- Opening Delimiter -

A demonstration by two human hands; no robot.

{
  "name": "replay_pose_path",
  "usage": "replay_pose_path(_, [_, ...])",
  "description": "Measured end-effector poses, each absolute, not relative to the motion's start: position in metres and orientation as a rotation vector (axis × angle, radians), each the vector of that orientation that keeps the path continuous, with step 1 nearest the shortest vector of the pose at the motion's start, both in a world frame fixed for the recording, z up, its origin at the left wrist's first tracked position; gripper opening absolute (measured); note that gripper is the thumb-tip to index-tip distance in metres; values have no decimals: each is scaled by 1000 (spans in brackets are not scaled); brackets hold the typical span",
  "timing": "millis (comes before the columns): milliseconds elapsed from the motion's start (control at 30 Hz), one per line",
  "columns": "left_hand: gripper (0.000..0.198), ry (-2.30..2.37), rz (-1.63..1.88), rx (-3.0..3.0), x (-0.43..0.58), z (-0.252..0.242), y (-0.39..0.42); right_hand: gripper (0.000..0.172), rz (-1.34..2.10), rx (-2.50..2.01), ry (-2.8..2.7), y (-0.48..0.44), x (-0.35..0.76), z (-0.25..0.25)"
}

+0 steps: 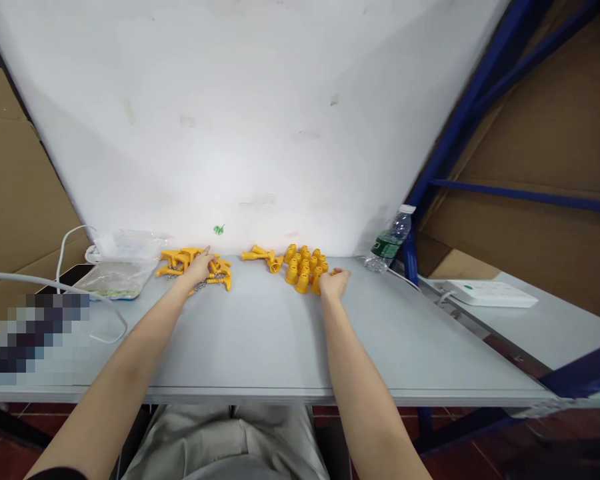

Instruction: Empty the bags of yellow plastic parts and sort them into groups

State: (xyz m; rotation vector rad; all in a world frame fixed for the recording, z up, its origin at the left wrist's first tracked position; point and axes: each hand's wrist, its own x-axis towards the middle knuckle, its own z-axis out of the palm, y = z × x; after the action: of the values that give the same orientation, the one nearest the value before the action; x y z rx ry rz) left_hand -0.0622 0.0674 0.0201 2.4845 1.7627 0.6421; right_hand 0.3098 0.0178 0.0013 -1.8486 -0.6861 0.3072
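On the left of the grey table lies a pile of yellow hooked parts with metal screws [223, 275]. My left hand [199, 268] reaches over this pile, its fingers partly bent among the parts; whether it grips one is hidden. Several yellow cone-shaped cups [303, 283] stand grouped right of the middle. At their right edge is my right hand [334, 283], its fingers closed around something too small to make out. Between the two groups, a few assembled yellow pieces [257, 255] lie near the back wall.
A clear bottle with a green label [387, 245] leans at the back right. Plastic packaging [123, 267] and a white cable [115, 308] lie on the left. Beyond the table's right edge sits a white power strip [490, 293] near blue metal posts [480, 110].
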Motion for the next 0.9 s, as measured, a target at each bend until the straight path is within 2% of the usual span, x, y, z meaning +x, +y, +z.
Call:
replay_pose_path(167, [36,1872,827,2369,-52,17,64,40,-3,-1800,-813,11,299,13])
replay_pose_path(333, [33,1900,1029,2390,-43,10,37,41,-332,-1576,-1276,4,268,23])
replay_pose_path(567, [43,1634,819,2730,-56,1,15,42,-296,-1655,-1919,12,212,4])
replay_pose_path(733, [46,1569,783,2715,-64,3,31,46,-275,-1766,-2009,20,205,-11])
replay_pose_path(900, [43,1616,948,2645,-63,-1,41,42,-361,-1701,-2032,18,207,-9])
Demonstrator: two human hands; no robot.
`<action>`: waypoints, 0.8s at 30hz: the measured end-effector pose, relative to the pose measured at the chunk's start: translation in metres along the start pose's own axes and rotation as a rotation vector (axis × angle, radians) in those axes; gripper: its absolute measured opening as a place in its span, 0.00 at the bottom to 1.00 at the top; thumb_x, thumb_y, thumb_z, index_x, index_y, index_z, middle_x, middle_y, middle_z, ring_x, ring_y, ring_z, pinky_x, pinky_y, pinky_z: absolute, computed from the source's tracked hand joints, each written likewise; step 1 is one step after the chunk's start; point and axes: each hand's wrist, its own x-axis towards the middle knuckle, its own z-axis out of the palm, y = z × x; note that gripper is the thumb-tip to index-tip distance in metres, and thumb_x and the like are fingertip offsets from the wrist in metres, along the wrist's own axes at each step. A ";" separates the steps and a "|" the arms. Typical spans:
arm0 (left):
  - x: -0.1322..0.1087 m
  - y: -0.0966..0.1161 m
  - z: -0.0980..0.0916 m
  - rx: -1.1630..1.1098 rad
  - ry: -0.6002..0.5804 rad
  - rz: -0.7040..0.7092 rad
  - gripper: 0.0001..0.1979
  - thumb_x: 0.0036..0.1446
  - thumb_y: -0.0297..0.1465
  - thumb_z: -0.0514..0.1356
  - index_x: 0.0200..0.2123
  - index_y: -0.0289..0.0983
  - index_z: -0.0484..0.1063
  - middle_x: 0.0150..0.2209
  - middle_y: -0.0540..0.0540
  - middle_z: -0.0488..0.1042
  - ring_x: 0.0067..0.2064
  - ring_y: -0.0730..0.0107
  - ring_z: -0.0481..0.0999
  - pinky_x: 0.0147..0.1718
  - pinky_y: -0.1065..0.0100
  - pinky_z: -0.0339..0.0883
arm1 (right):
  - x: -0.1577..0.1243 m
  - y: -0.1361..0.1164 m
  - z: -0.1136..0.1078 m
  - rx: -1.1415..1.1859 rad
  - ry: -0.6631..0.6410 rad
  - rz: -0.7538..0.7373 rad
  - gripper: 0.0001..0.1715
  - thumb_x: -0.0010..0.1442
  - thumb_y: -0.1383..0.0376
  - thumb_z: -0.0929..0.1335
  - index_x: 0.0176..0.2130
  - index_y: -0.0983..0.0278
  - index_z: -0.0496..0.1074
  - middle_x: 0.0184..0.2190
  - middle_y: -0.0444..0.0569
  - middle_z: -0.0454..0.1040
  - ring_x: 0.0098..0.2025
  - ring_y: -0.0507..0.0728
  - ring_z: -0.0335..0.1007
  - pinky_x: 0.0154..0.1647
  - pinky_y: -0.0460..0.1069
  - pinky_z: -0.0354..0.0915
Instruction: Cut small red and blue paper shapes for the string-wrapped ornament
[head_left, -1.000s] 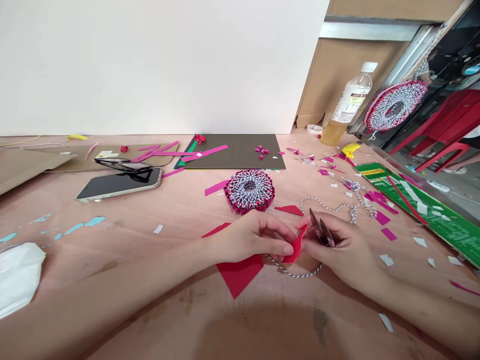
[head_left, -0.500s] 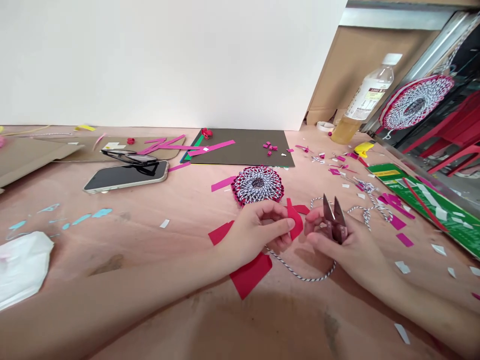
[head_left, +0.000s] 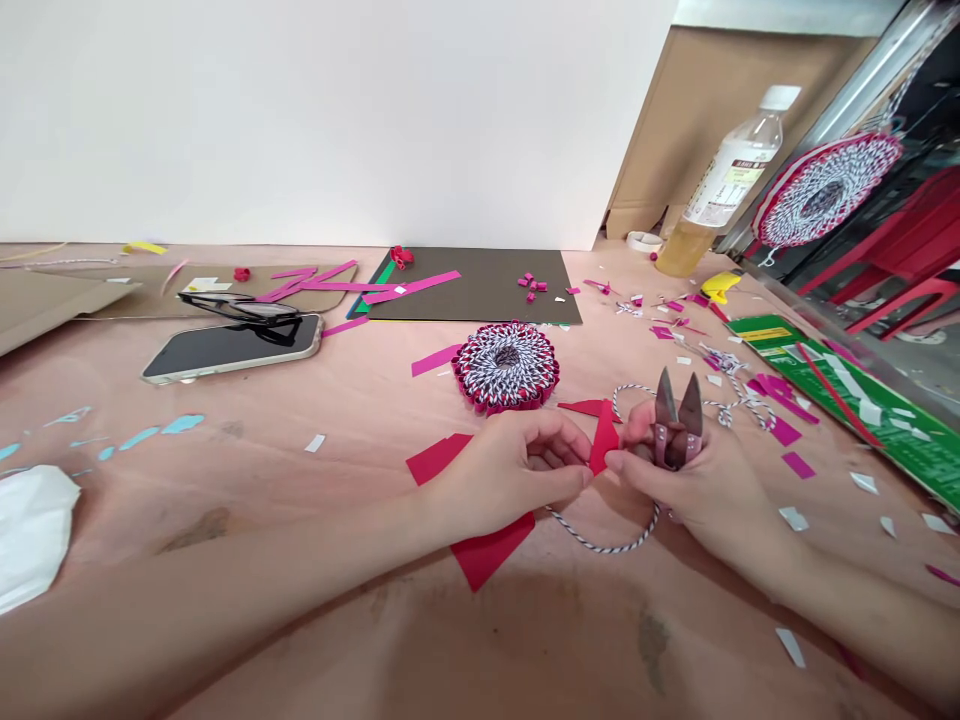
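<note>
A small curved piece of red paper (head_left: 606, 436) is between my two hands. My left hand (head_left: 525, 460) pinches its lower left edge with thumb and fingertips. The thumb and forefinger of my right hand (head_left: 697, 480) are at its right side. That same hand also carries a pair of scissors (head_left: 677, 420), blades parted and pointing up, the handles mostly hidden in the palm. Under my left wrist lie larger red paper pieces (head_left: 491, 550). Just beyond the left hand sits a round black-and-white braided cord coaster (head_left: 506, 366) with a dark pink looped rim.
Striped cord (head_left: 615, 548) loops beneath my hands. A phone (head_left: 232, 350) with glasses (head_left: 240, 308) on it lies left. Behind are a dark sheet (head_left: 480, 285) and pink strips (head_left: 416, 288). At right stand a bottle (head_left: 727, 190) and a green board (head_left: 847, 400), among paper scraps.
My right hand has come in to the red paper piece, thumb and forefinger now at its edge, scissors still in the palm. The piece has turned and shifted slightly right. The view has shifted a little.
</note>
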 end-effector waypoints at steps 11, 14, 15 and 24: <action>0.004 -0.002 -0.001 -0.189 0.123 -0.068 0.07 0.49 0.30 0.63 0.26 0.34 0.67 0.22 0.50 0.71 0.23 0.77 0.70 0.22 0.75 0.64 | -0.003 0.002 -0.003 0.059 -0.115 -0.041 0.11 0.54 0.60 0.68 0.37 0.61 0.66 0.27 0.42 0.67 0.21 0.49 0.58 0.19 0.45 0.57; 0.006 -0.002 -0.006 -0.288 0.285 0.011 0.08 0.47 0.29 0.64 0.26 0.35 0.66 0.21 0.52 0.71 0.22 0.79 0.69 0.21 0.77 0.63 | -0.007 0.002 -0.006 0.152 -0.279 -0.082 0.19 0.64 0.51 0.56 0.45 0.59 0.63 0.27 0.43 0.67 0.17 0.48 0.50 0.15 0.45 0.50; 0.007 -0.001 -0.008 -0.313 0.329 0.043 0.08 0.47 0.29 0.65 0.26 0.35 0.66 0.21 0.52 0.72 0.22 0.79 0.70 0.22 0.77 0.64 | -0.008 0.001 -0.007 0.160 -0.322 -0.082 0.22 0.65 0.50 0.53 0.45 0.59 0.63 0.27 0.43 0.67 0.17 0.48 0.49 0.16 0.45 0.49; 0.001 0.006 -0.008 -0.318 0.406 0.101 0.11 0.39 0.29 0.69 0.21 0.35 0.68 0.17 0.54 0.70 0.18 0.80 0.68 0.17 0.77 0.61 | -0.003 -0.002 -0.011 -0.075 -0.475 0.050 0.19 0.58 0.49 0.64 0.36 0.60 0.72 0.24 0.43 0.66 0.20 0.49 0.52 0.17 0.45 0.48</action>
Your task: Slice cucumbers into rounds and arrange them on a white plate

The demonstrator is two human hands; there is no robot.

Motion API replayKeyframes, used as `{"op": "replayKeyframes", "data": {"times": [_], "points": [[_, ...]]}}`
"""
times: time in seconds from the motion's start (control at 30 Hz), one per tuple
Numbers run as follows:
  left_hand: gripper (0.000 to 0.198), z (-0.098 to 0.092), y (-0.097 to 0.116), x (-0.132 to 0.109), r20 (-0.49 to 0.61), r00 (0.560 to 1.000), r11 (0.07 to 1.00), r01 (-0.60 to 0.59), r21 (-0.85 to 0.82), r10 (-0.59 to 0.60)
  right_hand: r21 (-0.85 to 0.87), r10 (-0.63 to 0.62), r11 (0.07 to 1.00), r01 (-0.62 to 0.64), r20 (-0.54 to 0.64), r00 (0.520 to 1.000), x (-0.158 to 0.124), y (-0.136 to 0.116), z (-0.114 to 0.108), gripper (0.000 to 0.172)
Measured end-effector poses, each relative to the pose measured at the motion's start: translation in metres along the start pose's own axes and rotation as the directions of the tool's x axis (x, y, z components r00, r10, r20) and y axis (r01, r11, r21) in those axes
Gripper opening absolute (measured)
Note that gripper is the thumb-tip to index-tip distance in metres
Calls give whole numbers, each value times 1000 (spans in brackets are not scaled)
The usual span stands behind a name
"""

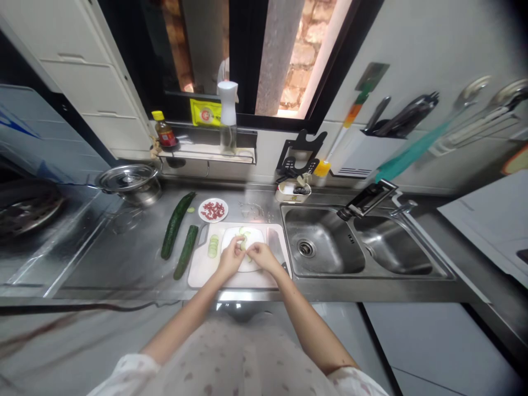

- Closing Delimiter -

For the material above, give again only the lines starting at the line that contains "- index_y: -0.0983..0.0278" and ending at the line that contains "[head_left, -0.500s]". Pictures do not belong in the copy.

  - index_y: -0.0983..0.0278
  - index_z: -0.0496..0.1074
  - middle_x: 0.0184..0.2190
  - middle_y: -0.0444..0.0569
  - middle_z: -0.0454..0.1040
  - ring_x: 0.0098..0.2025
  - ring_y: -0.0507..0.0728
  - ring_z: -0.0335..0.1007
  - pinky_x: 0.0154..0.1647
  - pinky_y: -0.0460..0.1069
  - pinky_z: -0.0354..0.0915
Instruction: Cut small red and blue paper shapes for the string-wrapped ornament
[head_left, -1.000s] 
[head_left, -0.500s] 

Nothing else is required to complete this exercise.